Dans le cadre de ce travail, la formalisation de l’évaluation des risques et les actions associées mérite d’être intégrée dans le document unique d’évaluation des risques professionnels. Dans le cas contraire, l’employeur pourrait s’exposer à une incohérence dans ses mesures de prévention des risques et à une non-conformité réglementaire. Plus globalement cette dynamique qui vise à concilier performance et santé de la communauté managériale mérite également de s’intégrer dans un projet à consonnance positive dans son ambition afin de lui donner un sens qui ne soit pas seulement défensif.
Pour les dirigeants, particulièrement dans ces temps d’incertitude, la résilience est mise à rude épreuve. Nous conseillons aux dirigeants de prendre du temps pour eux en priorisant des temps sociaux et autres facteurs de protection afin de préserver leur capital santé, de s’inscrire dans des échanges avec des pairs et de se faire accompagner par un conseiller/coach de dirigeant connecté aux risques et opportunités du contexte. Ces actions limiteront le risque d’isolement, faciliteront la prise de recul et l’ajustement de leurs décisions opérationnelles.
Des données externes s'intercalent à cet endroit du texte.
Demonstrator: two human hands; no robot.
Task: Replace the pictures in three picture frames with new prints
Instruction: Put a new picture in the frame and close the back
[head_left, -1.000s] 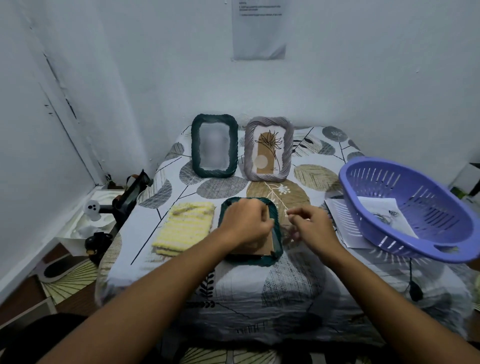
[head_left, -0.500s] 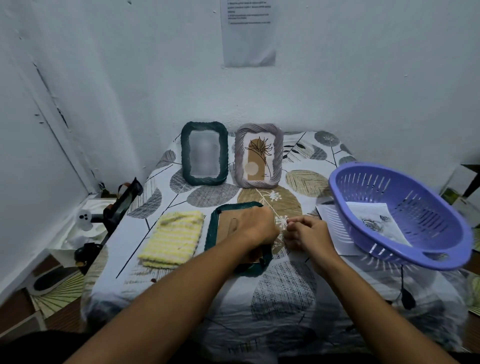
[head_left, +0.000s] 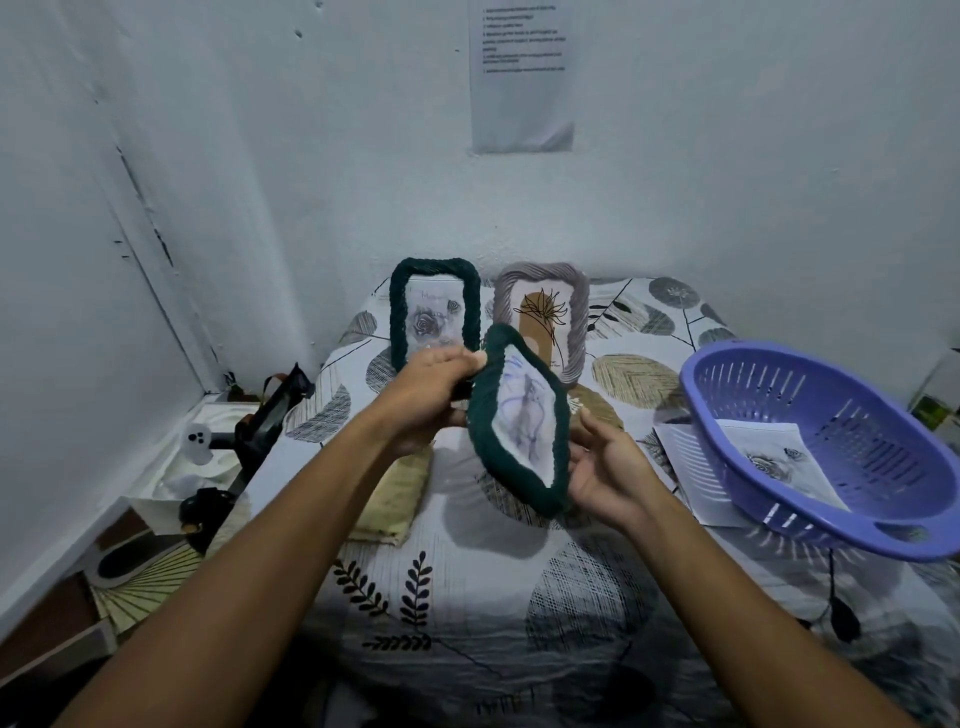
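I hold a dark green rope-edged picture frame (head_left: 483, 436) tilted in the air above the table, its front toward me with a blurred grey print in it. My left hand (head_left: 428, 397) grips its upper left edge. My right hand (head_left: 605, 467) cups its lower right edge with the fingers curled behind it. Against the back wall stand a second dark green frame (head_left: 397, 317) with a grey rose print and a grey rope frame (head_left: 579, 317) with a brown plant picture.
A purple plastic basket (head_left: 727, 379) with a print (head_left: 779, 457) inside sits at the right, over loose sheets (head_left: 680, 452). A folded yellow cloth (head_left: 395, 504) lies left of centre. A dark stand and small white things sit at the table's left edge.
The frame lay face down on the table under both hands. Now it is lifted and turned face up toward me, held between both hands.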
En résumé ? Si les enjeux liés à la santé professionnelle sont aujourd’hui de plus en plus adressés, on parle encore peu des risques associés aux positions de managers et de dirigeants. Ceux-ci sont pourtant soumis à des facteurs de stress importants qui, non pris en charge, peuvent mener jusqu’au burn-out. L’intervention d’un professionnel de l’accompagnement est dans ce cadre indispensable pour faire évoluer l’organisation du travail et prévenir les risques pour l’ensemble des acteurs de l’entreprise.
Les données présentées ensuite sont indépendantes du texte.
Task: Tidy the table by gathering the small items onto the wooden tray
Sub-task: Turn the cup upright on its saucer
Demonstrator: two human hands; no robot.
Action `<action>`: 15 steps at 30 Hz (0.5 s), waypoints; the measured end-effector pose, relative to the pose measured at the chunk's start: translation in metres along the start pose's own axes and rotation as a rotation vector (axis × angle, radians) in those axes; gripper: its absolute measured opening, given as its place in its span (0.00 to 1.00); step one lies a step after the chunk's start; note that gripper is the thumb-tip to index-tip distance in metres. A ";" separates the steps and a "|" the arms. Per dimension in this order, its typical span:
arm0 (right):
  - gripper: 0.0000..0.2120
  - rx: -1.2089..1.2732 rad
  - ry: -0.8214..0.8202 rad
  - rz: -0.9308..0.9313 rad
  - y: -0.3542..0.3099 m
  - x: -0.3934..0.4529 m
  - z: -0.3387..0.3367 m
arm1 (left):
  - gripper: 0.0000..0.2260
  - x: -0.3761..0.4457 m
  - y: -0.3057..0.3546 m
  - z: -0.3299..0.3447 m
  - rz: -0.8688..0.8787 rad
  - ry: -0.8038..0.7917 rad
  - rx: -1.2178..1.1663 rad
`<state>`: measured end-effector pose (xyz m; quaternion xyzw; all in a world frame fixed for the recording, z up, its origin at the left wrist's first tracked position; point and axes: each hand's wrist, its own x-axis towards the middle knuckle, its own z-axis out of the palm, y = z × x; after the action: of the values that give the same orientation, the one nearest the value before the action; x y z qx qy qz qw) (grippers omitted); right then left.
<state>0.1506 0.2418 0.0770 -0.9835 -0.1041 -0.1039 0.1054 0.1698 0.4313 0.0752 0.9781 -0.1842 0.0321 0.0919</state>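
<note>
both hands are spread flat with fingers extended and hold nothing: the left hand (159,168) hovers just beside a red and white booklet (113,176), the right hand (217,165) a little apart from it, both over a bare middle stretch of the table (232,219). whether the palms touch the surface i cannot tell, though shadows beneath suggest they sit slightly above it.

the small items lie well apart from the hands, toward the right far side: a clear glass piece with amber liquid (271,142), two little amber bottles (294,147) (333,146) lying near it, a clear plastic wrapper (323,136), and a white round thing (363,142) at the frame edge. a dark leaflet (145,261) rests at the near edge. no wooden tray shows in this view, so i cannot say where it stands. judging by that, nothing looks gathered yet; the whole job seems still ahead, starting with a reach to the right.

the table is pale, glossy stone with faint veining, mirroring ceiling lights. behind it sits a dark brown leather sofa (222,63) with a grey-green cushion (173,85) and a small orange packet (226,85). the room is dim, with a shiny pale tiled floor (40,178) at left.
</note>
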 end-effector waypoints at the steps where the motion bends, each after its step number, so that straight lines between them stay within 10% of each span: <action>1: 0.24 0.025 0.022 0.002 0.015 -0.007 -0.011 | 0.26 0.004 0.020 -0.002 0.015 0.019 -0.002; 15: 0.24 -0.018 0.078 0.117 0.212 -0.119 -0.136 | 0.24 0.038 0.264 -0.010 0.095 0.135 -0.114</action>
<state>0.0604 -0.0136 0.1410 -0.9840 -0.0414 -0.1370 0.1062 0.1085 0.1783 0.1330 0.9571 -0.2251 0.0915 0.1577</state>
Principales références citées :
Torres, O., & Kinowski-Moysan, C. (2019). Dépistage de l’épuisement et prevention du burn-out des dirigeants de PME: d’une recherche académique à une valorisation sociale. Revue française de gestion., 45(284), 171-189.
Cegos. (2018). Climat social et Qualité de vie au travail – Baromètre Cegos.
Gombert, G. (2019, 11 juin). Enquête Cadreo : la place des cadres dans les entreprises en 2019. Cadreo.